**Try it**
Scan the records for "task". Show the matching lines.
-- Opening Marker --
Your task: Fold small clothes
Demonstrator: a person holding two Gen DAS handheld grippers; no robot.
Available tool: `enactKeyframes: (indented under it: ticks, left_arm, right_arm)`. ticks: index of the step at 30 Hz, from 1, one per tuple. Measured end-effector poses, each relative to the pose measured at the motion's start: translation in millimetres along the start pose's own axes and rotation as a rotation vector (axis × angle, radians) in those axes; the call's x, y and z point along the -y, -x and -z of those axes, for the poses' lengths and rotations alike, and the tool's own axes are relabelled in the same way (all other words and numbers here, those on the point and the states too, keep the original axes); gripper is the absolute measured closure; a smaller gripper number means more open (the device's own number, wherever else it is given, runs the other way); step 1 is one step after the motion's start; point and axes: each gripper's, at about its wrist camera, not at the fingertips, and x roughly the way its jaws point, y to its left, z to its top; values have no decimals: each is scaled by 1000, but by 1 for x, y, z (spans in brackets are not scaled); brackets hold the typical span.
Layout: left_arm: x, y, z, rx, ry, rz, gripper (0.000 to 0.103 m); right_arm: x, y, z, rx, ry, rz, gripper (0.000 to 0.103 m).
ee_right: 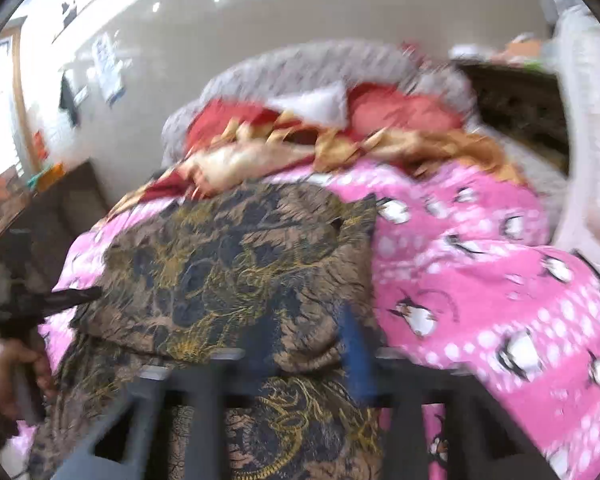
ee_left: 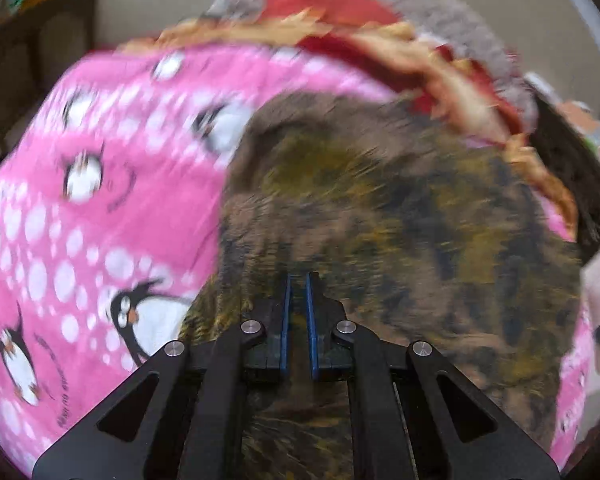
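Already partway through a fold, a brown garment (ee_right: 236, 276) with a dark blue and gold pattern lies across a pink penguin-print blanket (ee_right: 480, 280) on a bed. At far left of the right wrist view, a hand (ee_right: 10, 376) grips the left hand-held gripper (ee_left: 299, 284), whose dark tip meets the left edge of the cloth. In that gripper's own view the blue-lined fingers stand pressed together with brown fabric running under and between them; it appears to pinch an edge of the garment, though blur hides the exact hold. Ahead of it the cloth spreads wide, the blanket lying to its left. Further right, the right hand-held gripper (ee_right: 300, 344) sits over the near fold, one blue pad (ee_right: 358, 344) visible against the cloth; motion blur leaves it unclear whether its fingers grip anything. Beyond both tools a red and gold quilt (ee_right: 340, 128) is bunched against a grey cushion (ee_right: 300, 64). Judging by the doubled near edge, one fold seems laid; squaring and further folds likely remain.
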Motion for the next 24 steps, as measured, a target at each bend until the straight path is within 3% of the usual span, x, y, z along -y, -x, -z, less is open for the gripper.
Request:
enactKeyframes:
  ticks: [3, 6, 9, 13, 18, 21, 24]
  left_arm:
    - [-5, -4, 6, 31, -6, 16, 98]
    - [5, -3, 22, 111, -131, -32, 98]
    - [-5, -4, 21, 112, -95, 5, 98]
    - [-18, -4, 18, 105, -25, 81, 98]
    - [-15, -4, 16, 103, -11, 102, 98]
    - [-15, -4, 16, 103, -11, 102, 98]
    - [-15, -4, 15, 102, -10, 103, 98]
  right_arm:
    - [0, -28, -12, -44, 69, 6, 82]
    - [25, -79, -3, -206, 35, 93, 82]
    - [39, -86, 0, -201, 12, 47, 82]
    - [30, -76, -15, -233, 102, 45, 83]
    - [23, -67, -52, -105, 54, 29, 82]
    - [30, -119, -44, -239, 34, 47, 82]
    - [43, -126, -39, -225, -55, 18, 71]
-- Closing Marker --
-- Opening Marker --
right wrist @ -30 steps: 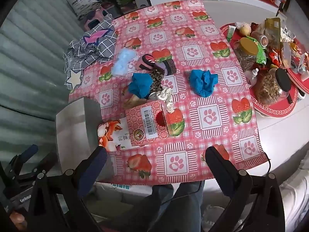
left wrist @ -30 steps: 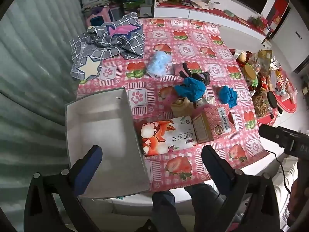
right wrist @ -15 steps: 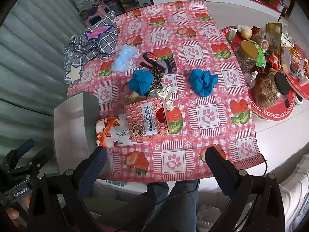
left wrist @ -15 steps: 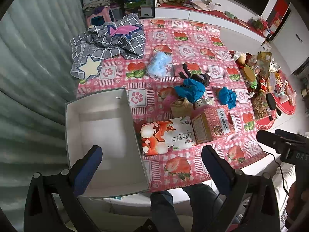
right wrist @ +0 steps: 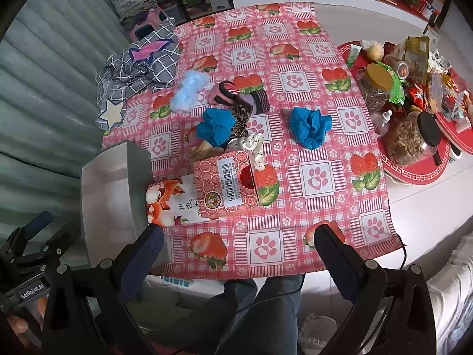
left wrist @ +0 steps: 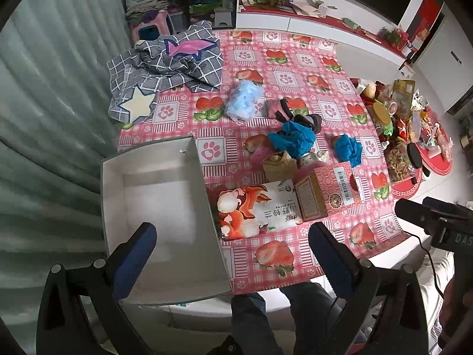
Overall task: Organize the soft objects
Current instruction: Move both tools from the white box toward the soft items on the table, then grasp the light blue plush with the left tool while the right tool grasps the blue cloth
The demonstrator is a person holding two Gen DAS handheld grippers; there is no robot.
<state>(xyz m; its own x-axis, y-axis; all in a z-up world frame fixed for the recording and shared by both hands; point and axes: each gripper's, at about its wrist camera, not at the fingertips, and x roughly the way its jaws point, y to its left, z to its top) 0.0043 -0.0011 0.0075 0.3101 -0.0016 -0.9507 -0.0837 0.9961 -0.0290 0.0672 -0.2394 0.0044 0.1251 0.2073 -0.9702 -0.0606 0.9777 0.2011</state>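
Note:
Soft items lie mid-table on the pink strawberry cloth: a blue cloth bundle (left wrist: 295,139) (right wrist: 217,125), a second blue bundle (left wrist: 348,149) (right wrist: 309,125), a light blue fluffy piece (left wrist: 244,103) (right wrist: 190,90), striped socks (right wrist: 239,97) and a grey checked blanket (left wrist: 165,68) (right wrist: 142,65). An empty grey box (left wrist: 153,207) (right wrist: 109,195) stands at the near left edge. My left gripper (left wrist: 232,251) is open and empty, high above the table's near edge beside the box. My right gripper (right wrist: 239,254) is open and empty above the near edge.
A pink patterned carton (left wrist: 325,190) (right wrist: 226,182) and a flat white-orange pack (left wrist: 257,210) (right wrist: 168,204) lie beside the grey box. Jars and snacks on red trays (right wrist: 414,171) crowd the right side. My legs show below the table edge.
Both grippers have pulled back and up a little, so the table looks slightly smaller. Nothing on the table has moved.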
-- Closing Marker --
**Answer space**
Your task: Fold small clothes
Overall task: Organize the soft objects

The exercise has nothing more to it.